La svolta nella carriera da allenatore di Andrea Camplone – che può vantare il record di ben 8 subentri a stagione in corso – arriva grazie alla chiamata del Perugia nella stagione 2012/2013. In Umbria Camplone bissa i successi già ottenuti da calciatore, “ammazzando” il campionato di Lega Pro e raggiungendo i playoff di Serie B nella stagione successiva. I grandi successi ottenuti con il Grifone convincono il Bari a puntare su di lui per il ritorno in A. I biancorossi, però, vengono eliminati ai playoff dal Novara.

Il 31 ottobre 2016 Camplone prende il posto di Drago sulla panchina del Cesena e riesce a condurre i romagnoli ad una soffertissima salvezza. Nel corso del campionato l’allenatore dimostra una grande elasticità tattica: il Cesena diventa una squadra camaleontica, parte con il 3-5-2 che può trasformarsi in un 4-3-3 grazie alla duttilità dei suoi calciatori.

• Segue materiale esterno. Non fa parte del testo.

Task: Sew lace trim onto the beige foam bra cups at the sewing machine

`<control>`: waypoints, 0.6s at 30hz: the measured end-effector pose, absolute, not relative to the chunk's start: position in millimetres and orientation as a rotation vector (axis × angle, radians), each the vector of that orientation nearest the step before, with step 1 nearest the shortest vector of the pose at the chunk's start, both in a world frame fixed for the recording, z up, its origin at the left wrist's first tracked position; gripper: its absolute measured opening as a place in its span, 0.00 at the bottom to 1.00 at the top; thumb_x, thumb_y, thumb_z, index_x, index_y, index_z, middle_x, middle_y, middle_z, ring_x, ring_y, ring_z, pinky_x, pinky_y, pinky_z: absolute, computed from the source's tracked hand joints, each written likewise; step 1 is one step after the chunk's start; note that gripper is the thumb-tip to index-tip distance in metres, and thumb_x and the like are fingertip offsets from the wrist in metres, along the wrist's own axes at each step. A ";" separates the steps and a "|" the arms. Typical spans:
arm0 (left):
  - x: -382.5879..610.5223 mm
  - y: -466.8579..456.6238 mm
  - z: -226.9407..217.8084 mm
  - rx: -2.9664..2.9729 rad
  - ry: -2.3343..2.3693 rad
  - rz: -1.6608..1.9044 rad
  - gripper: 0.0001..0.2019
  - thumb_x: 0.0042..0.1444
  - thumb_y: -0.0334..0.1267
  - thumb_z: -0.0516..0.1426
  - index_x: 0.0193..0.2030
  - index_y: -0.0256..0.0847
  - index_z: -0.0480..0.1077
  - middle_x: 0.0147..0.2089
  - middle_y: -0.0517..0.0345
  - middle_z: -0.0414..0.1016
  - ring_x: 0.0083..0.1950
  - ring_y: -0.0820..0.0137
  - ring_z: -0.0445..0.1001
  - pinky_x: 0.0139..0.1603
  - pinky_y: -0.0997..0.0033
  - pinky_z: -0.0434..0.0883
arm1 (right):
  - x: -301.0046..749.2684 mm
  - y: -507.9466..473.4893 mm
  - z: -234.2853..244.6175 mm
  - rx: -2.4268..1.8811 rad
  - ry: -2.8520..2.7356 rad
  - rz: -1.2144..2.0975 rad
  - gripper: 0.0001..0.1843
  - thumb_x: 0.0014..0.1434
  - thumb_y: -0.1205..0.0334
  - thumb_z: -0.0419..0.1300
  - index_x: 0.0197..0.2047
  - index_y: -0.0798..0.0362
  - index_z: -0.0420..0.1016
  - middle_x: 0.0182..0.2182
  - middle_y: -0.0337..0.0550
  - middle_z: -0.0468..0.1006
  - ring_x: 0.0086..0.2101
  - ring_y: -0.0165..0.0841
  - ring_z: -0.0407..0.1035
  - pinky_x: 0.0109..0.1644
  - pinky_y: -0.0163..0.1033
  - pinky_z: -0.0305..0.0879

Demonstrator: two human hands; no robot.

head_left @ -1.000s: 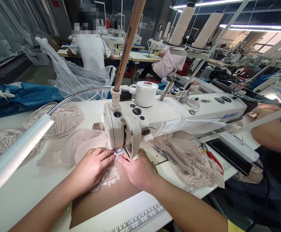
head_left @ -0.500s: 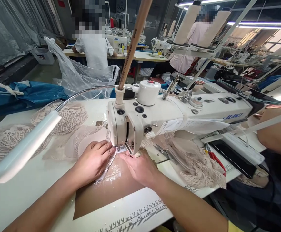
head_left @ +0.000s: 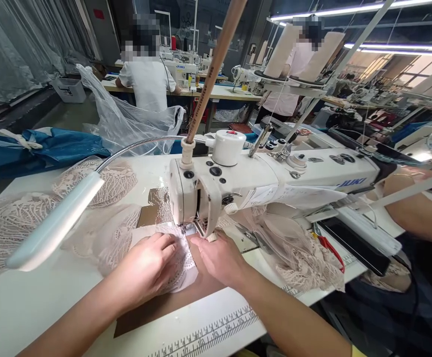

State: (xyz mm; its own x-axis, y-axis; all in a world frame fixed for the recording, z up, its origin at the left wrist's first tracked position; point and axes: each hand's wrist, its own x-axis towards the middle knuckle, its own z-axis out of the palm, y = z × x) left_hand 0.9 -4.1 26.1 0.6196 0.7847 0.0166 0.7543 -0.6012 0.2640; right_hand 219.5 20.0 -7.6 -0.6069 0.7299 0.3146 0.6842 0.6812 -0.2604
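My left hand (head_left: 152,260) rests on a pale lace piece (head_left: 186,263), fingers bent and pressed together over it. The lace lies on a brown sheet (head_left: 210,282) and runs up to the presser foot (head_left: 186,228) of a white sewing machine (head_left: 186,193). My right hand (head_left: 223,255) is just right of the foot, fingers curled in, one fingertip by the lace's edge. What lies beneath its fingers is hidden.
Lace cups (head_left: 107,183) lie at the left under a lamp (head_left: 59,223). At the right are a beige lace heap (head_left: 308,258), red-handled scissors (head_left: 331,250) and a black phone (head_left: 353,243). A ruler strip (head_left: 208,337) edges the table. Two people sit or stand beyond; another's arm (head_left: 405,198) shows right.
The lace piece has swung round and now spreads flat below the foot, over the brown sheet. My left hand has shifted slightly down and lies on it. My right hand has barely moved.
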 end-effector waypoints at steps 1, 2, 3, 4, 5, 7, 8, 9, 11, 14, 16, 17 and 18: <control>2.6 -4.5 24.0 2.639 1.234 0.230 0.14 0.63 0.34 0.49 0.51 0.38 0.70 0.47 0.45 0.73 0.45 0.58 0.71 0.43 0.57 0.72 | 219.8 19.7 -7.5 -1.076 -2.498 0.165 0.17 0.57 0.75 0.52 0.45 0.53 0.76 0.33 0.44 0.76 0.33 0.35 0.66 0.40 0.38 0.59; 4.0 -5.0 21.9 2.663 1.211 0.252 0.14 0.62 0.33 0.50 0.52 0.37 0.69 0.48 0.45 0.73 0.45 0.58 0.71 0.44 0.57 0.72 | 220.0 19.3 -7.4 -1.040 -2.502 0.175 0.17 0.57 0.74 0.52 0.45 0.54 0.76 0.32 0.43 0.75 0.32 0.34 0.65 0.39 0.38 0.58; 5.2 -5.6 20.0 2.684 1.197 0.261 0.14 0.62 0.32 0.50 0.53 0.37 0.69 0.50 0.45 0.73 0.46 0.58 0.70 0.44 0.57 0.72 | 220.3 18.9 -7.5 -0.995 -2.509 0.185 0.16 0.57 0.74 0.52 0.44 0.54 0.76 0.31 0.42 0.75 0.31 0.33 0.65 0.39 0.38 0.58; 6.2 -6.3 18.3 2.703 1.189 0.262 0.15 0.61 0.31 0.50 0.54 0.37 0.69 0.51 0.46 0.73 0.45 0.58 0.70 0.44 0.57 0.72 | 220.5 18.3 -7.5 -0.950 -2.518 0.189 0.14 0.58 0.73 0.52 0.44 0.53 0.76 0.30 0.41 0.74 0.31 0.33 0.64 0.38 0.38 0.57; 7.1 -6.9 16.7 2.721 1.185 0.266 0.15 0.61 0.31 0.51 0.54 0.37 0.68 0.53 0.46 0.73 0.45 0.59 0.70 0.44 0.57 0.71 | 220.8 17.8 -7.7 -0.910 -2.527 0.183 0.13 0.59 0.71 0.52 0.43 0.53 0.76 0.29 0.40 0.74 0.30 0.32 0.63 0.38 0.38 0.56; 8.2 -7.9 14.1 2.749 1.186 0.280 0.16 0.61 0.30 0.51 0.55 0.37 0.68 0.55 0.46 0.73 0.45 0.59 0.71 0.45 0.57 0.71 | 221.0 16.5 -8.1 -0.864 -2.550 0.150 0.11 0.60 0.70 0.53 0.41 0.52 0.76 0.27 0.39 0.72 0.29 0.32 0.62 0.36 0.38 0.53; 8.5 -8.1 13.1 2.755 1.188 0.296 0.16 0.61 0.30 0.51 0.55 0.38 0.69 0.56 0.47 0.72 0.46 0.59 0.71 0.45 0.57 0.71 | 221.0 15.8 -8.2 -0.863 -2.563 0.132 0.11 0.60 0.70 0.54 0.40 0.52 0.77 0.27 0.39 0.72 0.28 0.31 0.61 0.35 0.38 0.52; 8.5 -8.1 12.1 2.755 1.192 0.316 0.15 0.61 0.30 0.51 0.55 0.38 0.69 0.56 0.47 0.72 0.46 0.59 0.71 0.46 0.57 0.71 | 220.8 15.2 -8.3 -0.875 -2.576 0.117 0.10 0.60 0.70 0.54 0.39 0.52 0.77 0.26 0.38 0.71 0.28 0.31 0.60 0.35 0.38 0.51; 8.0 -7.3 10.5 2.746 1.199 0.357 0.15 0.62 0.31 0.51 0.54 0.39 0.69 0.56 0.47 0.73 0.46 0.59 0.72 0.46 0.57 0.71 | 220.3 14.3 -8.2 -0.908 -2.601 0.104 0.10 0.60 0.70 0.55 0.39 0.52 0.76 0.26 0.38 0.70 0.28 0.31 0.60 0.34 0.38 0.50; 5.9 -3.9 9.0 2.752 1.205 0.376 0.15 0.63 0.32 0.50 0.55 0.38 0.69 0.55 0.46 0.73 0.45 0.60 0.71 0.45 0.57 0.71 | 219.6 13.6 -8.0 -0.937 -2.619 0.086 0.10 0.59 0.71 0.55 0.40 0.52 0.75 0.26 0.38 0.70 0.28 0.31 0.60 0.35 0.38 0.50; 3.9 -0.8 9.0 2.767 1.206 0.352 0.16 0.64 0.33 0.49 0.56 0.38 0.68 0.56 0.45 0.73 0.45 0.60 0.70 0.45 0.57 0.70 | 220.0 13.4 -8.2 -0.944 -2.610 0.080 0.11 0.59 0.71 0.55 0.42 0.52 0.75 0.27 0.39 0.71 0.28 0.32 0.60 0.35 0.39 0.50; 2.9 0.7 9.2 2.774 1.205 0.334 0.16 0.64 0.33 0.49 0.57 0.38 0.68 0.56 0.45 0.73 0.46 0.59 0.70 0.46 0.56 0.70 | 220.4 13.3 -8.4 -0.941 -2.603 0.082 0.12 0.59 0.71 0.55 0.43 0.52 0.75 0.27 0.39 0.71 0.28 0.32 0.60 0.35 0.39 0.51; 2.1 2.0 9.6 2.783 1.204 0.320 0.16 0.64 0.33 0.49 0.57 0.37 0.68 0.56 0.45 0.73 0.46 0.59 0.70 0.46 0.56 0.70 | 221.0 13.1 -8.5 -0.931 -2.596 0.089 0.13 0.58 0.71 0.55 0.44 0.52 0.75 0.27 0.39 0.71 0.28 0.32 0.60 0.35 0.38 0.51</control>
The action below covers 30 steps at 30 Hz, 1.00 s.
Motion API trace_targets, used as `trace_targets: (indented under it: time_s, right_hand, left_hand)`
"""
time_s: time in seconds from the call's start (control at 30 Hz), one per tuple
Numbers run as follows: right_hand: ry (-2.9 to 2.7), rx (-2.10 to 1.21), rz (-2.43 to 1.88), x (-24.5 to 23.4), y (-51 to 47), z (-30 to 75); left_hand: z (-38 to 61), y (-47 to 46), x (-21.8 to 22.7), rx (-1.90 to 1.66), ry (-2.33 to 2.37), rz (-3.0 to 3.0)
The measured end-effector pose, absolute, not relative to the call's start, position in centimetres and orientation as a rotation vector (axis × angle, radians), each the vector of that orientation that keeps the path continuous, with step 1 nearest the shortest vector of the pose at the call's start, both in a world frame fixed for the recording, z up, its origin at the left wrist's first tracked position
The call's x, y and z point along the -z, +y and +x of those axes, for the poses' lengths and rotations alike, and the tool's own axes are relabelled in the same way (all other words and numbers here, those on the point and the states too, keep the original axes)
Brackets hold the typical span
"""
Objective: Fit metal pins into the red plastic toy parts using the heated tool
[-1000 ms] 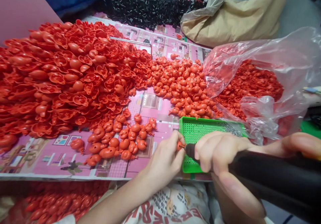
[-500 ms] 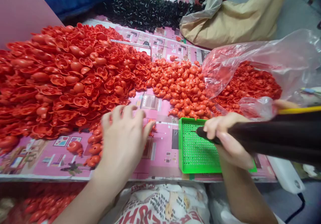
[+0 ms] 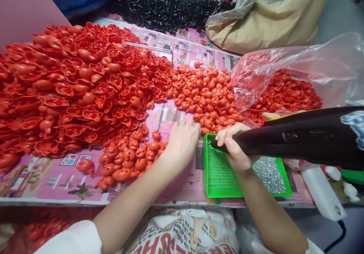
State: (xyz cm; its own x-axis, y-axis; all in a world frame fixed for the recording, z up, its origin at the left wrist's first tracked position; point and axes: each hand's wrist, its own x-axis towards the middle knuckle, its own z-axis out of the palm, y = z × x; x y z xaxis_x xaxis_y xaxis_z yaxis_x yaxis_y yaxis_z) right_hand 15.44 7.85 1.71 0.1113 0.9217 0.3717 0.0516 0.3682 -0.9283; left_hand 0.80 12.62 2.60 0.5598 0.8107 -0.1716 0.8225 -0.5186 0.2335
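My right hand [image 3: 234,146] grips a black electric screwdriver [image 3: 287,134] near its narrow front end. The tool's tip points down over the perforated left section of a green screw tray [image 3: 209,191]. Small silver screws [image 3: 269,174] lie heaped in the tray's right side. My left hand [image 3: 183,142] reaches forward, fingers stretched and slightly bent, by the near edge of a pile of rounded orange-red plastic parts [image 3: 204,91]. Its thumb and the underside of its fingers are hidden, and no part shows in it. A smaller group of such parts [image 3: 127,155] lies left of that forearm.
A large heap of open orange-red shells [image 3: 74,87] fills the left. A clear plastic bag [image 3: 327,60] with red parts is at right. Black pieces [image 3: 167,9] and a beige sack [image 3: 273,24] lie behind. A white corded device [image 3: 324,191] hangs by the front edge.
My left hand has moved right, from above the small group to the middle pile. My right hand and the screwdriver have shifted left over the tray, uncovering the screws.
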Motion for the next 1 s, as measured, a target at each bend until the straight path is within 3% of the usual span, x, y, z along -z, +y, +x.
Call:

Per la nuova stagione Camplone ha chiesto e ottenuto i ritorni di Karim Laribi e Marco Crimi, ma dovrà ridisegnare l’attacco dopo le cessioni di Ciano e Rodriguez. Il 3-5-2 resta un’opzione valida, anche se le caratteristiche dei giocatori offensivi si sposerebbero di più con il tridente offensivo. Alla sua seconda stagione in Romagna, Camplone ha una missione importante: migliorare i risultati della passata stagione valorizzando i tanti giovani in rosa.